▸ Instructions to follow
From the listing below, tally the lines that include "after". Return only the total.

▸ Provided material
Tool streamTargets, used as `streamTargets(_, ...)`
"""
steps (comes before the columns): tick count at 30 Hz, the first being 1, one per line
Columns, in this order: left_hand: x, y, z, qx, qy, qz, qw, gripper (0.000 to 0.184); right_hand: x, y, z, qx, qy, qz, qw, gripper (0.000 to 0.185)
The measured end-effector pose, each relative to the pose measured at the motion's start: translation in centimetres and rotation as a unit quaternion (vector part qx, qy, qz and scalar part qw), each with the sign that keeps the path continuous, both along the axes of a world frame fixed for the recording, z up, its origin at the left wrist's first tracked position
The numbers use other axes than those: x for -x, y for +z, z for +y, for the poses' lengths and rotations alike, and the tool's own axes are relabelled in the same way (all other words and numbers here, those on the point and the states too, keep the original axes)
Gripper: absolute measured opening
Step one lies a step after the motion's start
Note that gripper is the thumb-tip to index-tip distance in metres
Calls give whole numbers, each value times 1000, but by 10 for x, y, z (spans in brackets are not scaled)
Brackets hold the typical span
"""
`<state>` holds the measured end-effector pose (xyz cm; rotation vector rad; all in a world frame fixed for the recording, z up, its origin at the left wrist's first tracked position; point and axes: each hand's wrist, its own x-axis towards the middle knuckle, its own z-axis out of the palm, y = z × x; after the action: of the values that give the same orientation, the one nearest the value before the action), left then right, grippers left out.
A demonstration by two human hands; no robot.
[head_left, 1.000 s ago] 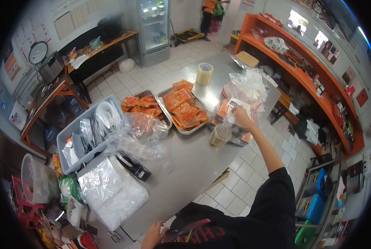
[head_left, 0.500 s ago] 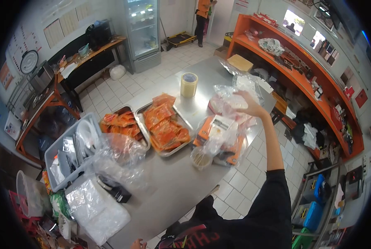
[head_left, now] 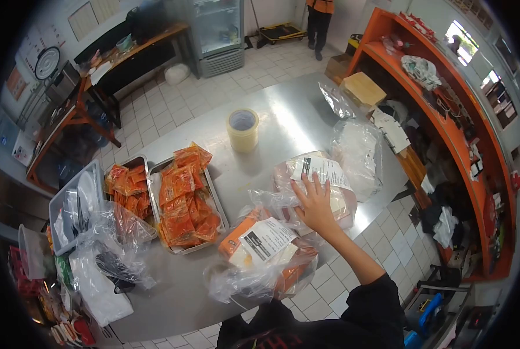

▸ Task solution
2